Instructions for the task
In the listing below, count the lines with "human" and report only the figure.

Source records

>>

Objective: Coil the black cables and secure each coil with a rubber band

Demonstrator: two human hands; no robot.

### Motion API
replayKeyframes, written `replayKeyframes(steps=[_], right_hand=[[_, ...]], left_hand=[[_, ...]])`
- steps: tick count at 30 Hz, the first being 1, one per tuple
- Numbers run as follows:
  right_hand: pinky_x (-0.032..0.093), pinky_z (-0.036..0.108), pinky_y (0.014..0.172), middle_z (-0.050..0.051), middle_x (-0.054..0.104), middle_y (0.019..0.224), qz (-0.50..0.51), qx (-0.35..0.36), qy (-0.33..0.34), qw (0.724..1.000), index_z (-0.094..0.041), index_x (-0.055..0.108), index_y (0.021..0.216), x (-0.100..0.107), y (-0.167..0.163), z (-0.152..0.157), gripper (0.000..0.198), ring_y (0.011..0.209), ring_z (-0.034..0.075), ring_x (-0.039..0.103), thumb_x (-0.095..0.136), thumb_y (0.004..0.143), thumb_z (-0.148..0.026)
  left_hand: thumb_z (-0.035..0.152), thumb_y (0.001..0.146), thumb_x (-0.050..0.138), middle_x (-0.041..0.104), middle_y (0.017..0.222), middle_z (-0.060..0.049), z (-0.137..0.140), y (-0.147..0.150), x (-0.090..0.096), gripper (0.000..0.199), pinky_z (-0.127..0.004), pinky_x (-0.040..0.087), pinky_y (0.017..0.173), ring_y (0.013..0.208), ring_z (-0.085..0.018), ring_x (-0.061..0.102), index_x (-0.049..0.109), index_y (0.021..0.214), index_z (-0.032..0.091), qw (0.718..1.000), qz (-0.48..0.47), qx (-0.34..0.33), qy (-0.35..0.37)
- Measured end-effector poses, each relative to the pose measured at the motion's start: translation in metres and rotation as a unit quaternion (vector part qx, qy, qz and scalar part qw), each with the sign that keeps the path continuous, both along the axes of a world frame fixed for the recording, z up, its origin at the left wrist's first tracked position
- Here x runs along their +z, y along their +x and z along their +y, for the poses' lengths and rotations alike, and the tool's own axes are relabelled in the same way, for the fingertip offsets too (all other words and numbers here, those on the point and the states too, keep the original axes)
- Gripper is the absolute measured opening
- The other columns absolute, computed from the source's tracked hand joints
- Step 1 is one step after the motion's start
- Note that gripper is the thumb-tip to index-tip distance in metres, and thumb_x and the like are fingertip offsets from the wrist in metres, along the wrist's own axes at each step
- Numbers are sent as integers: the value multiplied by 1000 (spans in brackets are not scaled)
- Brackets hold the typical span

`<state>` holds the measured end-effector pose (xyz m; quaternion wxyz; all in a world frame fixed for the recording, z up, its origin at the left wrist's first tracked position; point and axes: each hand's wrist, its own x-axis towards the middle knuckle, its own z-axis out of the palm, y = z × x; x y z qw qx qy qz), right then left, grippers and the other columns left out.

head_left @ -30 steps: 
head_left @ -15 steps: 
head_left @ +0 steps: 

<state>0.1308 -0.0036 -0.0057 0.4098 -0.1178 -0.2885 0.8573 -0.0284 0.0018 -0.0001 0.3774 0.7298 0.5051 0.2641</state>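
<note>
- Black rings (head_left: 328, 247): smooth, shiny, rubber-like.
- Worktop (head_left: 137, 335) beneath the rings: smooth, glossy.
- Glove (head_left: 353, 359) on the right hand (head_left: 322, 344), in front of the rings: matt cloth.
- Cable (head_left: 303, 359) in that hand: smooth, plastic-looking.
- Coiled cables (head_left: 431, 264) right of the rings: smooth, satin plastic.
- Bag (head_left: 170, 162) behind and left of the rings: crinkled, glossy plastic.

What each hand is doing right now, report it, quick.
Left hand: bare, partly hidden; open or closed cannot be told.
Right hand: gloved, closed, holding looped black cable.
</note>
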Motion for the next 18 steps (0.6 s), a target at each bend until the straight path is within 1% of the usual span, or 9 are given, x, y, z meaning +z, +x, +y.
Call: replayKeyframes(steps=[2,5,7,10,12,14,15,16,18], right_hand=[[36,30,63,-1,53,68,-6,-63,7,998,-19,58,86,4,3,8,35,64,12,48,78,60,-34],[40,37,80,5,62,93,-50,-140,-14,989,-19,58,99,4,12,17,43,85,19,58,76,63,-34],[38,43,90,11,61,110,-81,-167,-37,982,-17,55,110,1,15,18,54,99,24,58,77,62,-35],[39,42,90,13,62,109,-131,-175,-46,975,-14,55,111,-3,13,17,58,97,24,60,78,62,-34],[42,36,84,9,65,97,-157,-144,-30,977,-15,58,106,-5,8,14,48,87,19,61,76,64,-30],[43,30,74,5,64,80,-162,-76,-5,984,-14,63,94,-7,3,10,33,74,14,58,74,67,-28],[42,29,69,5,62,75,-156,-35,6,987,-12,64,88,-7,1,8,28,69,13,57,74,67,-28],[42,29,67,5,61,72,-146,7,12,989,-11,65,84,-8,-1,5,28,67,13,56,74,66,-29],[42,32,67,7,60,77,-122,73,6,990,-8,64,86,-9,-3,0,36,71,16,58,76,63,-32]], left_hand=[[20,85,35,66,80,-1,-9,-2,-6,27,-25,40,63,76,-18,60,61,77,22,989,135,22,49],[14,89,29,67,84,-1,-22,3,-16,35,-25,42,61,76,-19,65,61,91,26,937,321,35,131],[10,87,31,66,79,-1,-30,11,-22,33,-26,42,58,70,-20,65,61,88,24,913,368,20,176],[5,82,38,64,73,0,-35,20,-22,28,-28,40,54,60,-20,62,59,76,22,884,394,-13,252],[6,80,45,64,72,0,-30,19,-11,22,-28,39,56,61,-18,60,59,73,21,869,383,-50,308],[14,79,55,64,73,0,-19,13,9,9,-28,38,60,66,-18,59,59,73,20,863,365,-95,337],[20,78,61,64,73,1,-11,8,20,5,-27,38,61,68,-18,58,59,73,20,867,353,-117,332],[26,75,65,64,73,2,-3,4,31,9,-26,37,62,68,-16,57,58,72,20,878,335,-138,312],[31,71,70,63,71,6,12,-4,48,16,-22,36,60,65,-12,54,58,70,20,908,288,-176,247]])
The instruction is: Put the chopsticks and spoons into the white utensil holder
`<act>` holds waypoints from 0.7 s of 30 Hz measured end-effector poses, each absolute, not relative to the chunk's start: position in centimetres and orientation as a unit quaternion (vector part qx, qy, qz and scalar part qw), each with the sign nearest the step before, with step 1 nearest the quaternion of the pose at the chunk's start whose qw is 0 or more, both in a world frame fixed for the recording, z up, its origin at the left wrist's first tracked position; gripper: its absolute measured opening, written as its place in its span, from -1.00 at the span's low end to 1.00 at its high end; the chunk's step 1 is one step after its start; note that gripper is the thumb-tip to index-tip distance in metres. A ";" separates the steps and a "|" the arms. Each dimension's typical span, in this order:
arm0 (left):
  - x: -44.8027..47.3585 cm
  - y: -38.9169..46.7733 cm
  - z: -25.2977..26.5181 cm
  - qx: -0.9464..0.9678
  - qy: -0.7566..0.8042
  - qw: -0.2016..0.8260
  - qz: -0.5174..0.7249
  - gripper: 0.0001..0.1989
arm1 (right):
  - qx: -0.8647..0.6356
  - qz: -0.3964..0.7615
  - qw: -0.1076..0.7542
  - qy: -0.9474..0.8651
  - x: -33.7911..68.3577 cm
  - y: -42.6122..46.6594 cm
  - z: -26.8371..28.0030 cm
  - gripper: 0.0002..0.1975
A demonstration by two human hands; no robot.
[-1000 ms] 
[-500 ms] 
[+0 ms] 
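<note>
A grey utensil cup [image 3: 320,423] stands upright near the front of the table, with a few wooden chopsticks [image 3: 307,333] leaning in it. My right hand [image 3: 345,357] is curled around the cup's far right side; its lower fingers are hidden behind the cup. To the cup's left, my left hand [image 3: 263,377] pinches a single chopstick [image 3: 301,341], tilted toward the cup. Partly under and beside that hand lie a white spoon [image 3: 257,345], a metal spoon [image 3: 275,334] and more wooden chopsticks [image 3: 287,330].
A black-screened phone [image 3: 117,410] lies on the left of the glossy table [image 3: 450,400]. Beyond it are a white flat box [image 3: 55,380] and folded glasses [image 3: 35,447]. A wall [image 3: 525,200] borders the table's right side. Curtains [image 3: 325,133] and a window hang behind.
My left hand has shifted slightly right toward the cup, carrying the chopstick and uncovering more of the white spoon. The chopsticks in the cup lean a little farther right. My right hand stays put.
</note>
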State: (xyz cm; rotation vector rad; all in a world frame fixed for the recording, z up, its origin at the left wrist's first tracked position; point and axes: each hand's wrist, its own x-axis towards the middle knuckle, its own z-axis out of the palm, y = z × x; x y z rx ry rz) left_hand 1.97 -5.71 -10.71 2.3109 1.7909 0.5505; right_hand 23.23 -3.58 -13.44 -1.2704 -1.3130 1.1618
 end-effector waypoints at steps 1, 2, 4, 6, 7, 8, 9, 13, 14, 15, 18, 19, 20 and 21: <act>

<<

Exercise response
2